La nouvelle loi des finances 2019, a modifié la notion d’abus de droit. Un montage fiscal pourrait en effet être reconnu comme abusif à partir du moment où celui-ci est à but principalement fiscal et non plus exclusivement fiscal.

Cependant, il n’existe pas pour le moment de définition exacte ni de variable qui permettent de déterminer si nous sommes oui ou non dans le cadre d’un abus de droit. Quand est-il par ailleurs des donations du vivant en démembrement de propriété ?

Rappelons en effet que le démembrement de propriété souvent matérialisé par une donation en nue-propriété avec réserve d’usufruit est une pratique patrimoniale utilisée régulièrement dans le cadre de l’anticipation de la transmission du patrimoine personnel et/ou professionnel.

L’objectif est d’anticiper la succession en transmettant une partie de la propriété composée de l’usufruit (le droit de jouir d’un bien c’est-à-dire y habiter et en percevoir les fruits par exemple les loyers) et la nue-propriété – qui se traduit par la possession d’un bien mais sans sa jouissance.
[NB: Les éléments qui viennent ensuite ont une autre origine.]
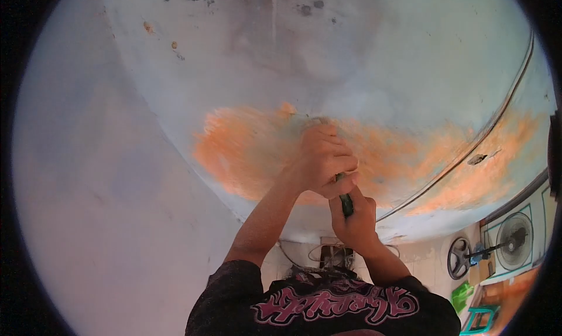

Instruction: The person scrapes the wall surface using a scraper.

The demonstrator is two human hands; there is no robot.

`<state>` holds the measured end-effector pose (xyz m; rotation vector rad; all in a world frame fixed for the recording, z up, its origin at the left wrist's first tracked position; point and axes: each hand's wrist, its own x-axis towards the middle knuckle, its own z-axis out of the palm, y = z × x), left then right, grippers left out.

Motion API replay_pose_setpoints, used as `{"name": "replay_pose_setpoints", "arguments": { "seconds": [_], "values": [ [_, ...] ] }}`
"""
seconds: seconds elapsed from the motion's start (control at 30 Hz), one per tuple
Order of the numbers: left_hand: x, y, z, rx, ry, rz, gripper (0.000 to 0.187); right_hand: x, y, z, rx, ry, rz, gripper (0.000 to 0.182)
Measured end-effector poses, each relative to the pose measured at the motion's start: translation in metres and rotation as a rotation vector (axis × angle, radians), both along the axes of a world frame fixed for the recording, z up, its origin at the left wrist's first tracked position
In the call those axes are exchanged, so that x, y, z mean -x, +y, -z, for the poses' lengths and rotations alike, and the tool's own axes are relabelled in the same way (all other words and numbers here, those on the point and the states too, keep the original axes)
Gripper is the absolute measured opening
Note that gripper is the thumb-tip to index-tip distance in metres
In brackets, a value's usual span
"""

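My left hand (325, 160) is closed over the front of a dark green hand-held tool (346, 203). The fingers lie against the panel side and cover the tool's head, so its exact kind is hidden. Lower down, my right hand (355, 222) is wrapped round the rear of the same tool. Both hands are at a curved, pale blue-grey car body panel (328, 81). Around them spreads a patch of orange, smeared filler or paint (225, 154), with greyish areas worn through it.
A dark seam (445, 175) curves down the panel's right side, with a small recess (477, 159) beyond it. At lower right are a standing fan (515, 241), a steering wheel (459, 258), a green bag (461, 295) and a teal plastic stool (481, 319). Cables lie below the panel.
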<state>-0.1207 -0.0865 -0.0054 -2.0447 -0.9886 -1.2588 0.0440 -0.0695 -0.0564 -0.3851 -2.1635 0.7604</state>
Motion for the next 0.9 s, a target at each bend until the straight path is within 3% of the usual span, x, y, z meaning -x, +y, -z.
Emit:
{"name": "replay_pose_setpoints", "arguments": {
  "seconds": [0.17,0.27,0.4,0.47,0.9],
  "values": [
    [0.017,-0.009,-0.013,-0.024,0.017,0.017,0.018,0.014,-0.004,-0.009,-0.050,-0.013,0.018,0.027],
    [0.004,-0.005,0.009,0.002,-0.042,0.079,0.019,0.010,-0.011,0.001,-0.043,-0.009,0.050,0.022],
    [0.024,-0.014,-0.022,-0.008,0.108,0.048,0.020,0.030,-0.016,-0.016,-0.055,0.056,0.050,0.019],
    [0.027,-0.018,-0.025,0.040,0.061,0.133,0.020,0.030,-0.020,-0.011,-0.058,0.051,0.043,0.020],
    [0.027,-0.021,-0.014,0.071,0.060,0.094,0.016,0.027,-0.025,-0.007,0.036,-0.007,0.059,0.027]
  ]
}}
On peut donc être propriétaire d’un bien pour autant pouvoir en jouir ou en percevoir les fruits.

En résumé, la pleine propriété se traduit par l’équation suivante :Pleine propriété = la nue-propriété + l’usufruit.

Cette distinction permet d’opérer la donation en nue-propriété avec réserve d’usufruit, qui permet d’anticiper la succession

Dans un tel cadre, la modification de la notion d’abus de droit précisant que « les montages ne devaient pas avoir un but majoritairement fiscal »pouvait laisser penser une possible remise en cause de toutes les transmissions en démembrement effectuées non seulement pour préparer sa succession mais également pour diminuer assez largement l’assiette taxable des frais in fine.

Tout commence lorsque le Fondateur de l’Aurep, Jean Aulagnier publie un tweet à l’attention de Bénédicte Peyrol députée à l’origine de la rédaction du nouvel article définissant l’abus de droit. Ce tweet posait directement la question de savoir si oui ou non, le démembrement de propriété pouvait être considéré comme un abus de droit au sens de la nouvelle définition de l’abus de droit.

Dans un communiqué de presse du 19 Janvier 2019, Bercy a clarifié sa position en précisant que la nouvelle définition de l’abus de droit fiscal ne remettait pas en cause les transmissions anticipées de patrimoine notamment celles pour lesquelles le donateur se réserve l’usufruit du bien transmis, sous réserve bien entendu que les transmissions concernées ne soient pas fictives.

En effet, la loi fiscale elle-même encourage les transmissions anticipées de patrimoine entre générations parce qu’elles permettent de bien préparer les successions, notamment d’entreprises, et qu’elles sont un moyen de faciliter la solidarité intergénérationnelle. L’inquiétude exprimée n’a donc pas lieu d’être.
Si la clarification de Bercy a été jugée rassurante, on peut s’interroger toutefois sur la valeur juridique et donc opposable d’un tel communiqué, une précision législative serait tout de même bienvenue…

 

Aujourd’hui, nous sommes toujours dans l’attente de certaines clarifications et notamment d’une définition claire et précise de la dites « majorité fiscale » et quels montages seront concernés ou exclus par cette nouvelle définition.